To the idea of me touching her father right now.
Something sharp flashes in her expression.
Pops doesn’t flinch. “Go wash up,” he tells her gently. “You’ve been running all day.”
Sloane’s jaw works like she wants to argue. Then she nods once, stiffly. “Fine.”
She disappears down the hall, and a few seconds later, the bathroom door closes.
Pops looks at me. “You good?”
I nod, swallowing hard. “Yeah.”
“Don’t go breaking on me,” he murmurs, like it’s a joke.
It isn’t.
I help him stand, slow and careful.

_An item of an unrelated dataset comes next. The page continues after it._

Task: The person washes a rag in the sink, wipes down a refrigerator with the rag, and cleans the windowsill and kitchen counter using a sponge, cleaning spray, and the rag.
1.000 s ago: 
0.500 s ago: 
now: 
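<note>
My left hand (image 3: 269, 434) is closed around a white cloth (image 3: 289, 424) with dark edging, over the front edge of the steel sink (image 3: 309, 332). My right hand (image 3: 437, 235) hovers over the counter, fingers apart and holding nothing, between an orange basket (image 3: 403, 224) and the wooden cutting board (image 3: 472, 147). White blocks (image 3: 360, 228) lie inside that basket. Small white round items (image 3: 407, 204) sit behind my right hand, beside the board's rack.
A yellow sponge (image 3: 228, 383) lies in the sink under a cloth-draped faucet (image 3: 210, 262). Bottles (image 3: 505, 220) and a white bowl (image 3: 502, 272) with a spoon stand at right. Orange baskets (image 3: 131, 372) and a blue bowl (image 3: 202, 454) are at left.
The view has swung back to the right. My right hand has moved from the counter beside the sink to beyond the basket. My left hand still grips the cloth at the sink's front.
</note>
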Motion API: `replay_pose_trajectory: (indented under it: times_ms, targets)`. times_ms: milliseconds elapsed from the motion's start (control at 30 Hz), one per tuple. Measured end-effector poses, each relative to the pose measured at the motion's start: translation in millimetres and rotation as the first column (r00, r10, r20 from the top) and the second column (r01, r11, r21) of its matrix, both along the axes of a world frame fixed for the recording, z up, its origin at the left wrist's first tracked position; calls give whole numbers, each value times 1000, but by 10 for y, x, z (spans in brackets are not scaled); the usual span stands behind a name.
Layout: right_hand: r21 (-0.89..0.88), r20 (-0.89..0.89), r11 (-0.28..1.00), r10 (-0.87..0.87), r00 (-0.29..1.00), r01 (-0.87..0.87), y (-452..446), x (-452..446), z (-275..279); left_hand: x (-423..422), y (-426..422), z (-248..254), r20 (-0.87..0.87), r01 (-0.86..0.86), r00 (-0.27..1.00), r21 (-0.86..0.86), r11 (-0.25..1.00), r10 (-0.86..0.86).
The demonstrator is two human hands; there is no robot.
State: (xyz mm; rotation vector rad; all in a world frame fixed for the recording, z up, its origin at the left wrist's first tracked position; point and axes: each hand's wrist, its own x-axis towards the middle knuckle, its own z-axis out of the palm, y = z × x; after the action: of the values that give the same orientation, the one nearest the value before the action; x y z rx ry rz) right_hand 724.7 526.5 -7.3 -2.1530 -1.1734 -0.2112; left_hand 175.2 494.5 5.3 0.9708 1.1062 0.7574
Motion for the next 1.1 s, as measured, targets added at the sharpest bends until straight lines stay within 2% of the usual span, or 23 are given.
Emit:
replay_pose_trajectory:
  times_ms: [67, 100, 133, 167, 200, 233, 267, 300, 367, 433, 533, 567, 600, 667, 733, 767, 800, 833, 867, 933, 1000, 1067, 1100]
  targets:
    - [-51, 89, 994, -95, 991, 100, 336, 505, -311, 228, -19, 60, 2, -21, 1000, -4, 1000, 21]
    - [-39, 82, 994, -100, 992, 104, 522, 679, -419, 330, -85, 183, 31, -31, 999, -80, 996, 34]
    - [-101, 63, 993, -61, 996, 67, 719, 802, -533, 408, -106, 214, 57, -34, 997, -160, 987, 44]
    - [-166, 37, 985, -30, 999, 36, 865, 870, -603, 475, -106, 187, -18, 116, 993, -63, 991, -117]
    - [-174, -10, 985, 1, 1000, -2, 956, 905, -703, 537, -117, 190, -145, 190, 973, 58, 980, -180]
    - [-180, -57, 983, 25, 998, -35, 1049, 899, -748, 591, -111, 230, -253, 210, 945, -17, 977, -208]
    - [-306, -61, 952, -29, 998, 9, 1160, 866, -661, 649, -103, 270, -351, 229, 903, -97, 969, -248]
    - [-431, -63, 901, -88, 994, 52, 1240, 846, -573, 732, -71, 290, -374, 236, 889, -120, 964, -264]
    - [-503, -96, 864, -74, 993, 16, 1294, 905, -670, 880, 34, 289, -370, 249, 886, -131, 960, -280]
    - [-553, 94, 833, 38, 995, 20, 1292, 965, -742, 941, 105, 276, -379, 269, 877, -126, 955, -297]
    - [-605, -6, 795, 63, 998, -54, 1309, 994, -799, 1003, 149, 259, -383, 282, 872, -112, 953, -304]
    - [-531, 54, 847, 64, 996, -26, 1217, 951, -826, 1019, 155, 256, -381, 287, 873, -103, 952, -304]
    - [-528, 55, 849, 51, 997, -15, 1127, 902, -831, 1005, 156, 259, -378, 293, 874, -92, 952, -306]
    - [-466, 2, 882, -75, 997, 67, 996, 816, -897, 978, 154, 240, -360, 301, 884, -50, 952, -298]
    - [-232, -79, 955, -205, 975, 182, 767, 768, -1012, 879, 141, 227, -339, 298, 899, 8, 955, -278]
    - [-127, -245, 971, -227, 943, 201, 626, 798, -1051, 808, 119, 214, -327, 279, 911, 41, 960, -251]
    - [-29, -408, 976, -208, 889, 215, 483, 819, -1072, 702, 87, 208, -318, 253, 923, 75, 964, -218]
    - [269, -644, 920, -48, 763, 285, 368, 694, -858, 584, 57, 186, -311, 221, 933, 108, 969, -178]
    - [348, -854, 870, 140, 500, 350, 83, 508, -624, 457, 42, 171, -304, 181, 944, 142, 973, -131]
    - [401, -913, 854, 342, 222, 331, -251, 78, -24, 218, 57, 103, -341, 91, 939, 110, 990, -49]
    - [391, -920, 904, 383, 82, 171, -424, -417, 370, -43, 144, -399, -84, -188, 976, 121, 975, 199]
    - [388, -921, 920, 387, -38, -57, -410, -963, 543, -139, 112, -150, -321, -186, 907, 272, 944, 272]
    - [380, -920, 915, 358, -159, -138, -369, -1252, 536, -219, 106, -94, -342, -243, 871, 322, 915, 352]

His hand grips my forearm for balance. He’s lighter than he should be. Too light.
When I get him settled in bed, he sighs and closes his eyes, the lines in his face deeper than they were yesterday.
“Thanks, kid,” he whispers.
My throat burns. “Always.”
I leave his room and close the door softly behind me.
The shower is running, and once again I can hear the faint sound of Sloane’s choked sobs trying to hide behind the water.
My fingers curl around the handle of my crutch until my knuckles ache.
A few nights ago, Pops told me to be here. To stop disappearing. To stop letting her hate me so I can stay safe.
I can’t fix this.
I can’t save Pops.
I can’t rip cancer out of his brain with my bare hands.
But I can do one small thing.
Once again, I go to the kitchen and grab a clean glass and fill it with water. No ice, just the way she likes it.
Then I walk down the hall and stop outside Sloane’s door.
I step inside quietly, moving like the floor might betray me if I’m too loud.
Her nightstand is neat, with a coiled phone charger, a stack of books, her notebook from the meeting already placed there like she’s trying to keep it close.
I set the glass of water down carefully.
My hand hovers for a second, stupidly, like I’m tempted to leave a note.
I don’t.
A note would make it too real. A note would invite a conversation she’s not ready for. One that I’m not ready for.
So, just like yesterday, I leave the water.
Because she’ll need it when she’s done crying into steam and tile.
I step back out, shutting her door softly.
The shower keeps running.
Her crying stays hidden in it.
I return to the living room and lower myself onto the couch, leg throbbing, heart heavier than my body can hold.
One crutch.
One small step.
Hospice in the house.
Two truths existing at once.
And for the first time since my injury, I understand something with brutal clarity: progress doesn’t always mean clean steps forward.
Sometimes it just means you’re still standing while everything crashes down around you.